Ephemeral Storage usage in AKS

5/22/2019

I have a simple 3-node cluster created using AKS. Everything has been going fine for 3 months. However, I'm starting to have some disk space usage issues that seem related to the Os disks attached to each nodes.

I have no error in kubectl describe node and all disk-related checks are fine. However, when I try to run kubectl logs on some pods, I sometimes get "no space left on device".

How can one manage storage used in those disks? I can't seem to find a way to SSH into those nodes as it seems to only be manageable via Azure CLI / web interface. Is there also a way to clean what takes up this space (I assume unused docker images would take place, but I was under the impression that those would get cleaned automatically...)

-- X. Math
azure-aks
kubernetes

2 Answers

5/23/2019

Generally, the AKS nodes just run the pods or other resources for you, the data is stored in other space just like remote storage server. In Azure, it means managed disks and Azure file Share. You can also store the growing data in the nodes, but you need to configure big storage for each node and I don't think it's a good way.

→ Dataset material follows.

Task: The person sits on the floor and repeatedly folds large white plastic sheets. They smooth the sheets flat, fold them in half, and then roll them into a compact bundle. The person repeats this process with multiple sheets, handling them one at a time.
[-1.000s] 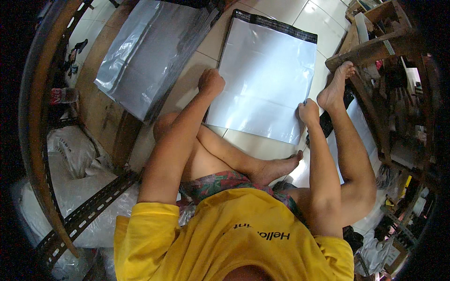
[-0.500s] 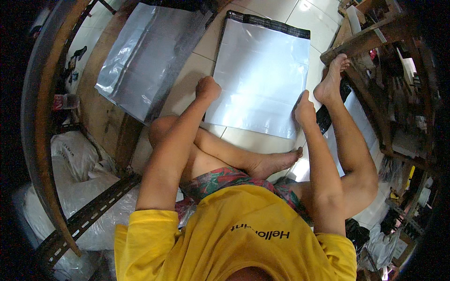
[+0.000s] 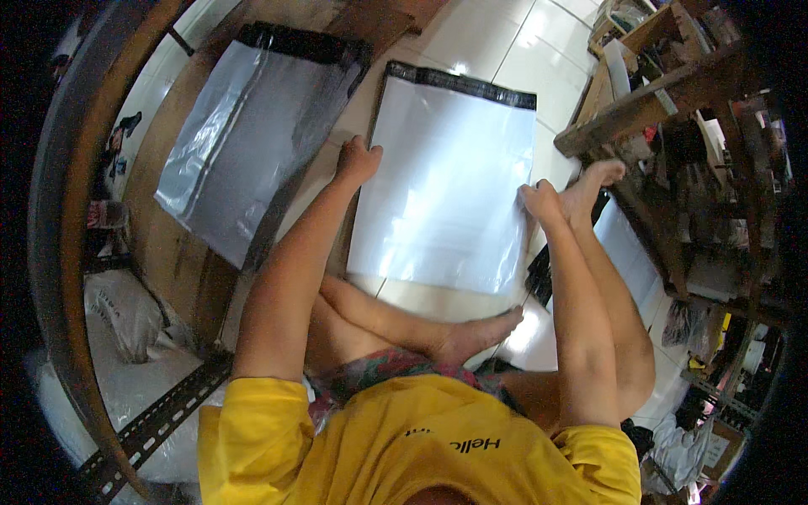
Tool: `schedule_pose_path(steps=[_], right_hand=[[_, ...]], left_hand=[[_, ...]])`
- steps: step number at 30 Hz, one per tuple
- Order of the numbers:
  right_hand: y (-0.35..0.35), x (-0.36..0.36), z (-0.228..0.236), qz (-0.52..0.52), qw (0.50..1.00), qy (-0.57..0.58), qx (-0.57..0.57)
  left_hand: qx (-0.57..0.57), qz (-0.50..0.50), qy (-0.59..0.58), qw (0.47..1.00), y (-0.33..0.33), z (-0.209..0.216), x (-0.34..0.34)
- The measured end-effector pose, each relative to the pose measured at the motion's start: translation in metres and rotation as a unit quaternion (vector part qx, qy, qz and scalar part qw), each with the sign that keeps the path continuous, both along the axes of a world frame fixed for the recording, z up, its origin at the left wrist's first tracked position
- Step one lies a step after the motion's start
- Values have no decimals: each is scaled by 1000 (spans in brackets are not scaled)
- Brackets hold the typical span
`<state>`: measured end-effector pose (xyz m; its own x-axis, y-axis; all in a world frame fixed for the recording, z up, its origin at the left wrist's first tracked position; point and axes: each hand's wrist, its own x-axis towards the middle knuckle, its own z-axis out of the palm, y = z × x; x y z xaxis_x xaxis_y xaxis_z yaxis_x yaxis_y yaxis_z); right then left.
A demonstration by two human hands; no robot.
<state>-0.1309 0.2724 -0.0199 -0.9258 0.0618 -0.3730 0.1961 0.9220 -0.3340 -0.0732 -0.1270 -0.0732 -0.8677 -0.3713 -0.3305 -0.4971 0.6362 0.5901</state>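
Note:
A grey-white plastic mailing bag (image 3: 446, 181) with a black band along its far end lies over the tiled floor in front of me. My left hand (image 3: 359, 162) is closed in a pinch at its left edge, about halfway along. At the right edge, my right hand (image 3: 542, 202) pinches too, thumb and finger together beside my foot. The bag looks flat and smooth, with light glaring off its middle. The fingertips of both hands are partly hidden.
More grey bags with black ends (image 3: 261, 126) lie on a low wooden board at the left. Another bag (image 3: 627, 244) lies under my right leg. A wooden frame (image 3: 656, 93) stands at the right. Wrapped plastic bundles (image 3: 126, 328) sit behind a slotted metal bar (image 3: 168, 417).
The whole view has shifted, so the bags appear lower in the picture. Both hands now sit farther up the bag's sides, nearer its black band.

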Motion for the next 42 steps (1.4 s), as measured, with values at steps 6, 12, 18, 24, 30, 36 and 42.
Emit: schedule_pose_path(steps=[6, 12, 18, 24, 30, 36, 42], right_hand=[[10, -89, -32, -26, 1000, -6, -17], [-12, -116, -31, 50, 998, -28, -10], [-22, -120, -27, 27, 997, -53, -55], [-19, -118, -38, 44, 999, -8, -14], [0, -120, -62, 32, 998, -19, -57], [-27, -81, -16, 10, 999, -23, -48], [-34, -75, -17, -11, 1000, 24, -12]], left_hand=[[-84, 10, 42, 996, -12, -61, -110], [-52, -13, -40, 998, -13, -50, -138], [-57, 6, -15, 998, -33, -29, -114], [-9, 51, -14, 999, -15, -4, -118], [-6, 75, -8, 997, -17, -23, -112], [-31, 68, -47, 996, -20, -21, -75], [-32, 23, -36, 999, -10, -9, -78]])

To SSH into the AKS nodes, there are ways. One is that set the NAT rule manually for the node which you want to SSH into in the load balancer. Another is that create a pod as the jump box and the steps here.

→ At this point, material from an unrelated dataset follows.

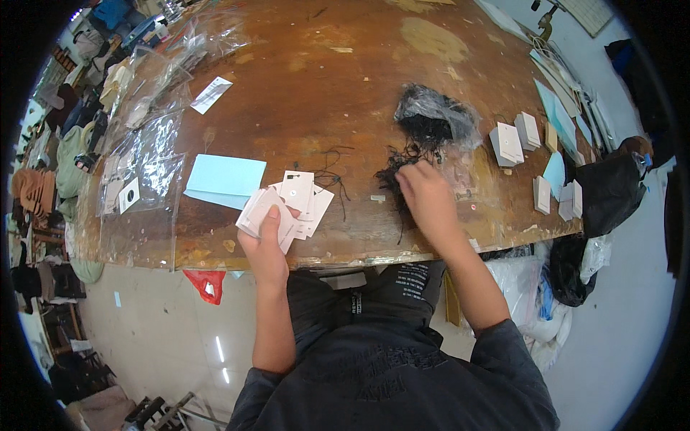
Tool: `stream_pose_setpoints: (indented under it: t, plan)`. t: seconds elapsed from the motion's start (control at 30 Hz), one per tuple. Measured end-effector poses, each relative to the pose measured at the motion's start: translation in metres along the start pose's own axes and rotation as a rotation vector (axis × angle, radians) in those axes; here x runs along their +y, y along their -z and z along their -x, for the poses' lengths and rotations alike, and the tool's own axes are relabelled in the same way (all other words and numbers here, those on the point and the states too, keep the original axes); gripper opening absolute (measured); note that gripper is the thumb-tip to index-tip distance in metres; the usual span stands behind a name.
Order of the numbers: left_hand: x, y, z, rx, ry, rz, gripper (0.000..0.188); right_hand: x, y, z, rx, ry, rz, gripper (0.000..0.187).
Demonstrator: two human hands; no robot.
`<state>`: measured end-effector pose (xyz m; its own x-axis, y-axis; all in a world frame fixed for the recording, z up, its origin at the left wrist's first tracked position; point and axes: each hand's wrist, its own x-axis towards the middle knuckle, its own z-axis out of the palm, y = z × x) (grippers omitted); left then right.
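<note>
One head-worn fisheye view, near and from above, downward across the brown table (323, 93)

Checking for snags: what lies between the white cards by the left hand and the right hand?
Black strings and a small pale scrap, in the head view.

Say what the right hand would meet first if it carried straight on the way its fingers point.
The black strings, most likely: the right hand has its fingers at their edge, though contact is hard to judge from above.
</note>
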<state>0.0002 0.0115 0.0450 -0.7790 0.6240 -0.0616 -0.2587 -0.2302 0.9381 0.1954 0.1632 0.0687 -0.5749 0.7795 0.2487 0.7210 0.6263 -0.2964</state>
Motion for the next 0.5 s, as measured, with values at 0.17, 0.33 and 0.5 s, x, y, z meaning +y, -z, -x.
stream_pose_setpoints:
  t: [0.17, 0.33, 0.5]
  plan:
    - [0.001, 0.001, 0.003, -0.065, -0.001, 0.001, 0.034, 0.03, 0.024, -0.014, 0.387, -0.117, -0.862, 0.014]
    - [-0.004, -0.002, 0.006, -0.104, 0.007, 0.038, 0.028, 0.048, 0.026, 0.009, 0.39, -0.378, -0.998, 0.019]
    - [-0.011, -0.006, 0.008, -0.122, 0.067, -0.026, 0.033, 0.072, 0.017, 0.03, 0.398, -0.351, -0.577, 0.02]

The last point is that the AKS will delete the unused images regularly and automatically. It's not recommended to delete the unused images manually.

-- Charles Xu
Source: StackOverflow

5/23/2019

Things you can do to fix this:

  1. Create AKS with bigger OS disk (I usually use 128gb)
  2. Upgrade AKS to a newer version (this would replace all the existing vms with new ones, so they won't have stale docker images on them)
  3. Manually clean up space on nodes
  4. Manually extend OS disk on nodes (will only work until you scale\upgrade the cluster)

I'd probably go with option 1, else this problem would haunt you forever :(

-- 4c74356b41
Source: StackOverflow